Reputation: 767
I have a Mercurial keyring on my Windows 7 machine. I am using the Python keyring
library to get user credentials from the Mercurial keyring.
I can retrieve the password for a given username with:
keyring.get_password('Mercurial', 'user@@etc')
Is there a similar function to retrieve the username?
Upvotes: 11
Views: 19712
Reputation: 26895
You can retrieve a username with the get_credential
function added in keyring 15.2.0.
import keyring
keyring.set_password("example_service", "example_username", "example_password")
credentials = keyring.get_credential("example_service", None)
if credentials is not None:
username = credentials.username # example_username
password = credentials.password # example_password
Credit to MShekow and Eelco van Villet for providing a similar answer
Upvotes: 4
Reputation: 26895
Update: As of Keyring 15.2.0, you can use
keyring.get_credential
instead.
While keyring
was only designed to store passwords, you can abuse get_password
to store the username separately.
import keyring
# store username & password
keyring.set_password("name_of_app", "username", "user123")
keyring.set_password("name_of_app", "password", "pass123")
# retrieve username & password
username = keyring.get_password("name_of_app", "username")
password = keyring.get_password("name_of_app", "password")
Alternatively, if you want to keep the username paired with the password:
import keyring
service_id = "name_of_app"
username = "user123"
# store username & password
keyring.set_password(service_id, "username", username)
keyring.set_password(service_id, username, "pass123")
# retrieve username & password
username = keyring.get_password(service_id, "username")
password = keyring.get_password(service_id, username)
Credit to Dustin Wyatt & Alex Chan for this solution.
Upvotes: 11
Reputation: 1238
If you want to hide your username in the script as well you can use credentials of the keyring module.

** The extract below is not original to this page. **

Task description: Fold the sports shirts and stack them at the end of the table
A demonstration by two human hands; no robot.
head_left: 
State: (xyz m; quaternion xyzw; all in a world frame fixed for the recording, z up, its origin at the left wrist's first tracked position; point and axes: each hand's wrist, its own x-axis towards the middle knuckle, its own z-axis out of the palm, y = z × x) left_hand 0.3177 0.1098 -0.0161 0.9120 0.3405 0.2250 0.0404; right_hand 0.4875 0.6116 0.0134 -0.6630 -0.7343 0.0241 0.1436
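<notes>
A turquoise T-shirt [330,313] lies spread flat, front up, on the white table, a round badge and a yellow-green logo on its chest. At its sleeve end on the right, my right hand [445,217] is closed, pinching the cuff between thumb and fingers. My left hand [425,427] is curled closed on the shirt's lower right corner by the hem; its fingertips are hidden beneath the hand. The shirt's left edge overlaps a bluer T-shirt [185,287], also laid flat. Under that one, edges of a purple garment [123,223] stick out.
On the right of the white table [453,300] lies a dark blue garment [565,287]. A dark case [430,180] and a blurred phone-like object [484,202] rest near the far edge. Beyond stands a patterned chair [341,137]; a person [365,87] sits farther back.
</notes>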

Also I would recommend to use the getpass library for the input of the password; this prevents the password to be printed to screen. Finally, you may want to have a delete credentials somewhere in your code as soon as you notice that the login failed. Otherwise the script restart without the prompt to the user. As a full example. Here is how you would retrieve the username and password
import getpass
import keyring
import requests
service_name = "Name of the keyring"
credentials = keyring.get_credential(service_name, None)
if credentials is None:
username = input("Username: ")
password = getpass.getpass()
keyring.set_password(service_name,username, password)
else:
username = credentials.username
password = credentials.password
Then you can do your thing, for instance do a post using request to an api. If it fails, delete the keyring to force to ask the credenitials again.

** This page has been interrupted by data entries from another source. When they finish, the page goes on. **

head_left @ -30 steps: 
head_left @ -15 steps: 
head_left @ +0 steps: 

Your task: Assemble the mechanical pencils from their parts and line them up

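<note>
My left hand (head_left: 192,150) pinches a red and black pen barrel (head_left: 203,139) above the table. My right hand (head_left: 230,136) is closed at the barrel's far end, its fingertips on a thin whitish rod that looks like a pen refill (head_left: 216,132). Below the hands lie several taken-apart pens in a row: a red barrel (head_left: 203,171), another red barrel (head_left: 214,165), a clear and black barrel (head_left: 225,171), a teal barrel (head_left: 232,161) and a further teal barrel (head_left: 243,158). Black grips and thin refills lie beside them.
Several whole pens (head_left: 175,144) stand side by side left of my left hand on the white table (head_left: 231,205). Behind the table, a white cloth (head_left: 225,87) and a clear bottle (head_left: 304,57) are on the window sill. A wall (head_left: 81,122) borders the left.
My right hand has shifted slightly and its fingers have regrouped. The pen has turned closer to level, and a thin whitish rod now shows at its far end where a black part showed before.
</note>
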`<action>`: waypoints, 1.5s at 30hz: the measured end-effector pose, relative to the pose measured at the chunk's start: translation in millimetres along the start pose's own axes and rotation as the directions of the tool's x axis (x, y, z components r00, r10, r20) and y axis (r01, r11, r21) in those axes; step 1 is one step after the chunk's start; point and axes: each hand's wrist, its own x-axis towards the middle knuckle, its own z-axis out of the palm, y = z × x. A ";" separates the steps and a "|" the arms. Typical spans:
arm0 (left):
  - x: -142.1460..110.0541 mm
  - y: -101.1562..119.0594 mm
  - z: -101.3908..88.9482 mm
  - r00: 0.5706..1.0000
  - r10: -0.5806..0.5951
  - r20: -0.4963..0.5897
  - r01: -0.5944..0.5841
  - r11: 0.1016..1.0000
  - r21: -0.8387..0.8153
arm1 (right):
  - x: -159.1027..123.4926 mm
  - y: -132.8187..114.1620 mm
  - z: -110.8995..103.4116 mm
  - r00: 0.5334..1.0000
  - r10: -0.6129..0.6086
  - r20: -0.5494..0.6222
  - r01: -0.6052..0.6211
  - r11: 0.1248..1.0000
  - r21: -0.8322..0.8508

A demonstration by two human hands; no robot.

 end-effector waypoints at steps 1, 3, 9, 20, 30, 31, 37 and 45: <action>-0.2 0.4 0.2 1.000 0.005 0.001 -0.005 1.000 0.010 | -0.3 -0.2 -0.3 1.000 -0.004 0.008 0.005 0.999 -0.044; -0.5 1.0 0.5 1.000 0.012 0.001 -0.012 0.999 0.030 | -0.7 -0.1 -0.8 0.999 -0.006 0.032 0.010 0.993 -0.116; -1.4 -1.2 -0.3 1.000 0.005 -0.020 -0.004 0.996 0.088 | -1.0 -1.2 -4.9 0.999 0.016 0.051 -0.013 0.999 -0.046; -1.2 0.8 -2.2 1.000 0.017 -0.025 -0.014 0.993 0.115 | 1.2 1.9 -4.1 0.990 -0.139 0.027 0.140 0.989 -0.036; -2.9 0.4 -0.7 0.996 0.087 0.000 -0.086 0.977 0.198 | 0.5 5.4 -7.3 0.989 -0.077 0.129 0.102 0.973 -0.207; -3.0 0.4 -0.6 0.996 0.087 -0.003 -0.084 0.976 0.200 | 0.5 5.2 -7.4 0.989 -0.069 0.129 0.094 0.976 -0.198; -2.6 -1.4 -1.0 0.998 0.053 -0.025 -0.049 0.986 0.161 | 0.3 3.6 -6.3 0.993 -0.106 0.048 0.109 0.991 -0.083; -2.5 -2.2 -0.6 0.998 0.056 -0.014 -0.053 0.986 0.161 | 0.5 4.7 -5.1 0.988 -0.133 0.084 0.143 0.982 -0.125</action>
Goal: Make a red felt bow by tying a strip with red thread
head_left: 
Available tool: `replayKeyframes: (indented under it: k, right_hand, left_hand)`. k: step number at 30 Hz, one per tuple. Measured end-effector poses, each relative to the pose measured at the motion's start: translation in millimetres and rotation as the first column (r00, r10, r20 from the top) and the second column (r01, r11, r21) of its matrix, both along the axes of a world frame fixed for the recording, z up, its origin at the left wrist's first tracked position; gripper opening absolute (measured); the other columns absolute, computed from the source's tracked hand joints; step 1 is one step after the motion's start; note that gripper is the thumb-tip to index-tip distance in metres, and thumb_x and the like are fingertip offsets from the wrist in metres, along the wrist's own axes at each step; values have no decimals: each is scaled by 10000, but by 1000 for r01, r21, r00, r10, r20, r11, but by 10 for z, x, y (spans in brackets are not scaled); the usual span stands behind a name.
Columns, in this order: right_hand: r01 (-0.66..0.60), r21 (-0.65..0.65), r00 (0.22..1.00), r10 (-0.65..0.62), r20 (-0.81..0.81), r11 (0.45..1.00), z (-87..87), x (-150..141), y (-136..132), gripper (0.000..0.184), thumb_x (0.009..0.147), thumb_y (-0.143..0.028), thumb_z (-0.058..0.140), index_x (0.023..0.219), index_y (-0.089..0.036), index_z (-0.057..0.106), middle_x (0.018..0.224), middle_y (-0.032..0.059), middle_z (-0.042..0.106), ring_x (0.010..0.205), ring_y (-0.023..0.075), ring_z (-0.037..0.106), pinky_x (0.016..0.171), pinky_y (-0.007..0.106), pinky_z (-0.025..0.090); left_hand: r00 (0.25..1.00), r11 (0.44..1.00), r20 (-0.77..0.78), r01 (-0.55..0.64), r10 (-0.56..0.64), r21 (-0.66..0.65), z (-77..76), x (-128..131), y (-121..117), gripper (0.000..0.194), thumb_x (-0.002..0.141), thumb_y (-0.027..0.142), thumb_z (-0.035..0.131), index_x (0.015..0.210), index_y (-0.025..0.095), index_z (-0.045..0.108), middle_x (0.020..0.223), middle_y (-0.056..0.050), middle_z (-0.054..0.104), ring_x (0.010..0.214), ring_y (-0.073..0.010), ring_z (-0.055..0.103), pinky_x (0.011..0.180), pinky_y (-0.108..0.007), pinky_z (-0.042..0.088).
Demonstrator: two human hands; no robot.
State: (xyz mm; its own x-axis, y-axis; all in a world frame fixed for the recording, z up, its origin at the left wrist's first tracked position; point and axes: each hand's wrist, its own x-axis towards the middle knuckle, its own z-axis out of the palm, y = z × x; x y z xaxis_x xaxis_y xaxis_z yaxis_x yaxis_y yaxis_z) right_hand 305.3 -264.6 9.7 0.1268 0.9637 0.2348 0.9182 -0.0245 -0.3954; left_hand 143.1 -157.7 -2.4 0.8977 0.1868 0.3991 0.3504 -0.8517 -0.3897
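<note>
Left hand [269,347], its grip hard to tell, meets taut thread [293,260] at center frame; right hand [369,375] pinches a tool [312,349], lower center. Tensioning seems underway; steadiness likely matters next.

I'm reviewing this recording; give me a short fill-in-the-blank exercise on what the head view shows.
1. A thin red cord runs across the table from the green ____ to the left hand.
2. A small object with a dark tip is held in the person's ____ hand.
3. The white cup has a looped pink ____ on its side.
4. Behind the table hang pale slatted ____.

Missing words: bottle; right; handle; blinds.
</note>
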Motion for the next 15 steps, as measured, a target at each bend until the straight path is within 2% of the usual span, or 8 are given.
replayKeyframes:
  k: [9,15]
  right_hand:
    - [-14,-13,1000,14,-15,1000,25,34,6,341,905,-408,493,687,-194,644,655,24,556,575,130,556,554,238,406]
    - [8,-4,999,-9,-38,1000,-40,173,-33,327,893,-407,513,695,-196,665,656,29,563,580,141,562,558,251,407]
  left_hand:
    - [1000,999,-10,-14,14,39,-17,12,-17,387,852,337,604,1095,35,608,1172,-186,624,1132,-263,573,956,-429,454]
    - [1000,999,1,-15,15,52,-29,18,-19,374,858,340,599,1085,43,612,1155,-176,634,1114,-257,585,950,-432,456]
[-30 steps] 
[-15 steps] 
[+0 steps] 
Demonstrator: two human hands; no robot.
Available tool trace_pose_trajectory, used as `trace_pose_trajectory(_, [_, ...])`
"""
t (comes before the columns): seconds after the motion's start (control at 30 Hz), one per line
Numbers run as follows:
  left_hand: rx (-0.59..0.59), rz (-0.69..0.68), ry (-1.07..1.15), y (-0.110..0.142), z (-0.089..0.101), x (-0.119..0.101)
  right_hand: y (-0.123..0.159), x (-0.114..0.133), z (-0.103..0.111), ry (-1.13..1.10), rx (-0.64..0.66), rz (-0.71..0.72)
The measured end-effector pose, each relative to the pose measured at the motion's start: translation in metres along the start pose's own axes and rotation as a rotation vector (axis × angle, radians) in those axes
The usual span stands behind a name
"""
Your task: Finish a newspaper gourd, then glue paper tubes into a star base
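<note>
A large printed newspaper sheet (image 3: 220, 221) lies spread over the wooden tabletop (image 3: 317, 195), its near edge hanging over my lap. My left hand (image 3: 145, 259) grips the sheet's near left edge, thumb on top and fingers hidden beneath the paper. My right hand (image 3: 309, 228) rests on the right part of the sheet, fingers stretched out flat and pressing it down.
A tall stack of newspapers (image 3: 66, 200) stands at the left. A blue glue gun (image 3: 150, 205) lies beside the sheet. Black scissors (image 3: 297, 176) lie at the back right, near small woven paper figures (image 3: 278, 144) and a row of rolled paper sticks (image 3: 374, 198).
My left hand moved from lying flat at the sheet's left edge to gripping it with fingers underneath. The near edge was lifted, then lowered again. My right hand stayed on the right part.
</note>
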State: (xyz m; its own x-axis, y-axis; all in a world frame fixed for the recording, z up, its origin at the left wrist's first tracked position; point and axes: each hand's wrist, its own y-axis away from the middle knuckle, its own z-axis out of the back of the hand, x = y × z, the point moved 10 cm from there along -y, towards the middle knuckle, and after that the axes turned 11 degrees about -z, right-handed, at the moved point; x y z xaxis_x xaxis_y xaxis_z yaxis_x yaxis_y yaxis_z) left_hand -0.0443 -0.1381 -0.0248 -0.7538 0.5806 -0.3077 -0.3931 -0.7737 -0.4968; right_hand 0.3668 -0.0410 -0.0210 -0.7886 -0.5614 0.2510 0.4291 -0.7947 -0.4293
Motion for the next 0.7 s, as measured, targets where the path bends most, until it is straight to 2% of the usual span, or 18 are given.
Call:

response = requests.post('url_to_api', auth=requests.auth.HTTPBasicAuth(username, password))
try:
response.raise_for_status()
except requests.exceptions.HTTPError as err:
keyring.delete_password(service_name, username)
raise
If the login succeeds, the next time you don't have to input username and password again.
Upvotes: 3
Reputation: 161
On Windows I was able to get both username and password (i.e. the "credentials") using
c = keyring.get_credential("servicename", None)

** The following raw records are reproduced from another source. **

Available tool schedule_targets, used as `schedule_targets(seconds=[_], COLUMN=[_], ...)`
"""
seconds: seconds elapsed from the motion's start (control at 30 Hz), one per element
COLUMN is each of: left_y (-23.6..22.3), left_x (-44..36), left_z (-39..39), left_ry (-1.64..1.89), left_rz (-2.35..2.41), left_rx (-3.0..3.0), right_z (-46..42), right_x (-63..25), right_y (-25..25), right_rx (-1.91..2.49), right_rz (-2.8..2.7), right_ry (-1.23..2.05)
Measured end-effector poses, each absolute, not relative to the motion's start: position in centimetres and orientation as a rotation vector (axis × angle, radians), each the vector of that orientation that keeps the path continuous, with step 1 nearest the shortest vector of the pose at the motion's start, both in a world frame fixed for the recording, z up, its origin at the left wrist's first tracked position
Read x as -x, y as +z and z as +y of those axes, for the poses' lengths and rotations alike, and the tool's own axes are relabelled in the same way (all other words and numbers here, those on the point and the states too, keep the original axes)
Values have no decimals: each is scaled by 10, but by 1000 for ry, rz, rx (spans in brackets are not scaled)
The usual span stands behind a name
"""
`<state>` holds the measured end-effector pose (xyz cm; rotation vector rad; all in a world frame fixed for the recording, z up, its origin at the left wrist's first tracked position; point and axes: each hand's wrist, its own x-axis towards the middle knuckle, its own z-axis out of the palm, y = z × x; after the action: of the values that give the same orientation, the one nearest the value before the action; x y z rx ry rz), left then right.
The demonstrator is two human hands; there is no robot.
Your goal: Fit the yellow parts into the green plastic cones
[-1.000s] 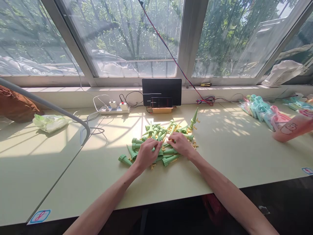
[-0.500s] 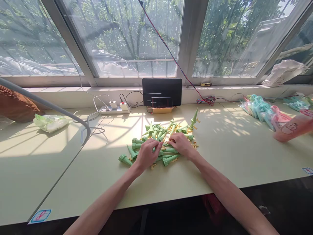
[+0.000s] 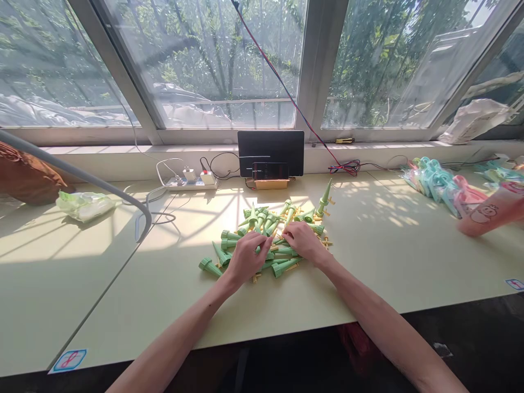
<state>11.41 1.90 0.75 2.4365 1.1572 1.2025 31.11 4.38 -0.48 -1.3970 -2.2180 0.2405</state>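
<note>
A heap of green plastic watering spikes (image 3: 286,267) with small yellow tap-like pieces lies on the table. My left hand (image 3: 249,254) is over the near left part of the heap, thumb and fingers pinched together. Facing it from the right, my right hand (image 3: 302,240) is also closed in a pinch over the heap. The fingertips are close to each other, and what they hold is too small and hidden to make out. One green spike (image 3: 324,199) stands upright behind my right hand, with yellow pieces (image 3: 327,241) beside it and nearer to me.
A dark tablet (image 3: 270,144) and a phone (image 3: 270,171) lean on a stand at the back. A power strip (image 3: 192,184) with cables is left of them. Bagged teal and pink items (image 3: 434,180) and a pink cup (image 3: 487,212) are at right. A grey curved tube (image 3: 82,169) crosses the left.
Both hands stay in nearly the same place over the heap. The fingertips shift only slightly, and the spikes around them look unmoved.
</note>
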Motion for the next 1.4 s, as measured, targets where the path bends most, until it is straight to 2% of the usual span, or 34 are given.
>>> schedule_targets(seconds=[0.8,1.4], left_y=[7,10], left_x=[-114,-112], left_z=[19,21], left_ry=[1203,1327], left_rz=[1190,1307], left_rx=[-2452,-2267], right_z=[44,33], right_x=[-308,-304], right_y=[-4,4], right_rx=[1447,874], right_rz=[-2231,-2060], right_ry=[264,216])
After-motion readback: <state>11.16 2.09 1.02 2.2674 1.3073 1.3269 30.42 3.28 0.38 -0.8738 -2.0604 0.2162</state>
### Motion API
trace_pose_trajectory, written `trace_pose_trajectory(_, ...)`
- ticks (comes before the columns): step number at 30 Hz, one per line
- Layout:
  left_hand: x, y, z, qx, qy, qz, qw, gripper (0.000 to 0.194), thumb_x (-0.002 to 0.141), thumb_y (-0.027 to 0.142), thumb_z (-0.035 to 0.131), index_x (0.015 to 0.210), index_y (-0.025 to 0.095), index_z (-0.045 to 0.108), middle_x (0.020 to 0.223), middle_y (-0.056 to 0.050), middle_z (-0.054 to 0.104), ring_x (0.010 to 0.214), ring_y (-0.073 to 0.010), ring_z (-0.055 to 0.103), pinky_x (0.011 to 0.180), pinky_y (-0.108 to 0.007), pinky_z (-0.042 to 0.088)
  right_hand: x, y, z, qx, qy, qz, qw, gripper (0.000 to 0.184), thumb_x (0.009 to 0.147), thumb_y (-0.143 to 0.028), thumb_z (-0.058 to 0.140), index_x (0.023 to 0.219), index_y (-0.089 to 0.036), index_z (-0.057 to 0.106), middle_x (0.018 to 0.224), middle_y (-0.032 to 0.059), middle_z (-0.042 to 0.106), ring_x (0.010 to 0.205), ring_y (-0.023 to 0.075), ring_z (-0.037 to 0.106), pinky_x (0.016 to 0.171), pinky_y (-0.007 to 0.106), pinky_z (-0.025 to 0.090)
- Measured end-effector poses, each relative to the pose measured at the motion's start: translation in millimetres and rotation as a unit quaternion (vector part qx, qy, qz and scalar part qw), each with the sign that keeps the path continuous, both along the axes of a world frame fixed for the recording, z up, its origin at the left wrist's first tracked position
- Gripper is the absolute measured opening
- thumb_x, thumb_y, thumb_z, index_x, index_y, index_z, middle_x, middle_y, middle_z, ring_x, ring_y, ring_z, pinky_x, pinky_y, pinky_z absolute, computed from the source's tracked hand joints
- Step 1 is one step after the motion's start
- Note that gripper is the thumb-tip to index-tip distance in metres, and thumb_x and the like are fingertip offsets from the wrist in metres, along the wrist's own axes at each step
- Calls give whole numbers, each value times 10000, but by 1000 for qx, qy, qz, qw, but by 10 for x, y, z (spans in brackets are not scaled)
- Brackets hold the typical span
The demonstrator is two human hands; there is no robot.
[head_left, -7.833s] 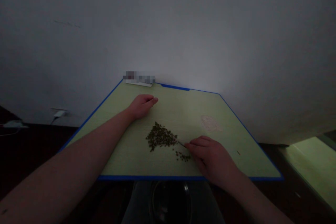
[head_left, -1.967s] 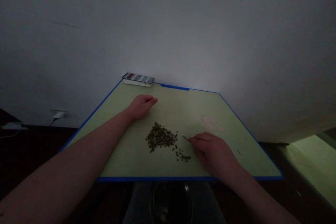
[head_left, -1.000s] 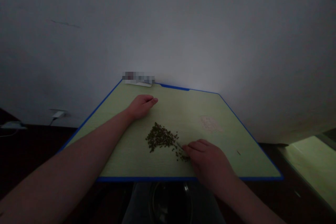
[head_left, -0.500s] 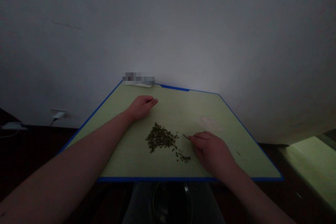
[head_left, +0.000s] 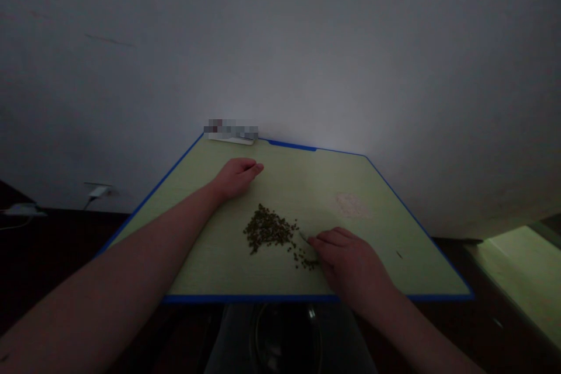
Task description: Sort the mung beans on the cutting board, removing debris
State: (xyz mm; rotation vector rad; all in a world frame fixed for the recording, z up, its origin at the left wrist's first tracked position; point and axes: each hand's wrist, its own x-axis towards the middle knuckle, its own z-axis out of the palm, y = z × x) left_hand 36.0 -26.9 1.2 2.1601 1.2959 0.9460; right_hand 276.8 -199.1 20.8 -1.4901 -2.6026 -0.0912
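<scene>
My right hand [head_left: 346, 257] is closed in a pinch on a slim tool [head_left: 303, 236], whose short pale tip shows past the fingers; the rest of it is hidden. That tip lies close to the table, just right of a heap of small dark brown-green grains [head_left: 267, 228]. A few loose grains [head_left: 303, 259] trail from the heap towards my right hand. Beyond this hand, to the right, is a patch of fine pale grains [head_left: 352, 205]. My left hand [head_left: 239, 177] rests on the table behind the heap, fingers curled and thumb along them, with nothing visible in it.
The pale tabletop [head_left: 210, 269] has blue edging and meets a grey wall [head_left: 280, 58]. A white box-like object [head_left: 232, 140], partly blurred out, stands at the far left corner. A thin dark sliver [head_left: 398, 255] lies at the right. Below the front edge is a shiny round vessel [head_left: 286, 339].
My right hand has moved slightly towards me and to the left, bringing the tool's tip nearer the loose grains. My left hand stays in place.
</scene>
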Motion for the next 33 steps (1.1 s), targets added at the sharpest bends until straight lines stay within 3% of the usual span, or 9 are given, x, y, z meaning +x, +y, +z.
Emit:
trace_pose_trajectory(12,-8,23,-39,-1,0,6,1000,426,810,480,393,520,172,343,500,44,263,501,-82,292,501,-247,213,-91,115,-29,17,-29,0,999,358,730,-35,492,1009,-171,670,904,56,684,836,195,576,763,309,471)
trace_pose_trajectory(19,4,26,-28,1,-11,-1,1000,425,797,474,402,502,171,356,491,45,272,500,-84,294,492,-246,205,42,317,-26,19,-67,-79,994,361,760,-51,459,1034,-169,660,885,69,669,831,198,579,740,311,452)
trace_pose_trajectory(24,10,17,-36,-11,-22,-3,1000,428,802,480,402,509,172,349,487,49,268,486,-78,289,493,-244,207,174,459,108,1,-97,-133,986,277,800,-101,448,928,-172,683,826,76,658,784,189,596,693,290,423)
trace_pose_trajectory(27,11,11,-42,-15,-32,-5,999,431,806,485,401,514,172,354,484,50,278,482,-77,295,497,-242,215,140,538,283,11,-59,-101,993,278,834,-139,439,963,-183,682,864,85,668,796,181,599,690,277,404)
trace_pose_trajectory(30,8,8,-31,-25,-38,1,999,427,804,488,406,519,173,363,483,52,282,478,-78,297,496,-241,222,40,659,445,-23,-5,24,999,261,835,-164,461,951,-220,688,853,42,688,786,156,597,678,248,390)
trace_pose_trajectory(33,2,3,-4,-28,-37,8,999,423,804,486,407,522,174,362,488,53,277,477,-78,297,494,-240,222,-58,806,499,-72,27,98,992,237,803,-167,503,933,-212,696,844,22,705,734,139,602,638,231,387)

Note that this does not work on macOS, the keyring
backend does not have capabilities to search for entries - i.e. you need to know the username. I suppose that native code would allow you to do this, though, see official docs
Upvotes: 12
Reputation: 1124738
You are expected to have stored the username somewhere else.
The keyring only stores the password, keyed by the application name and username.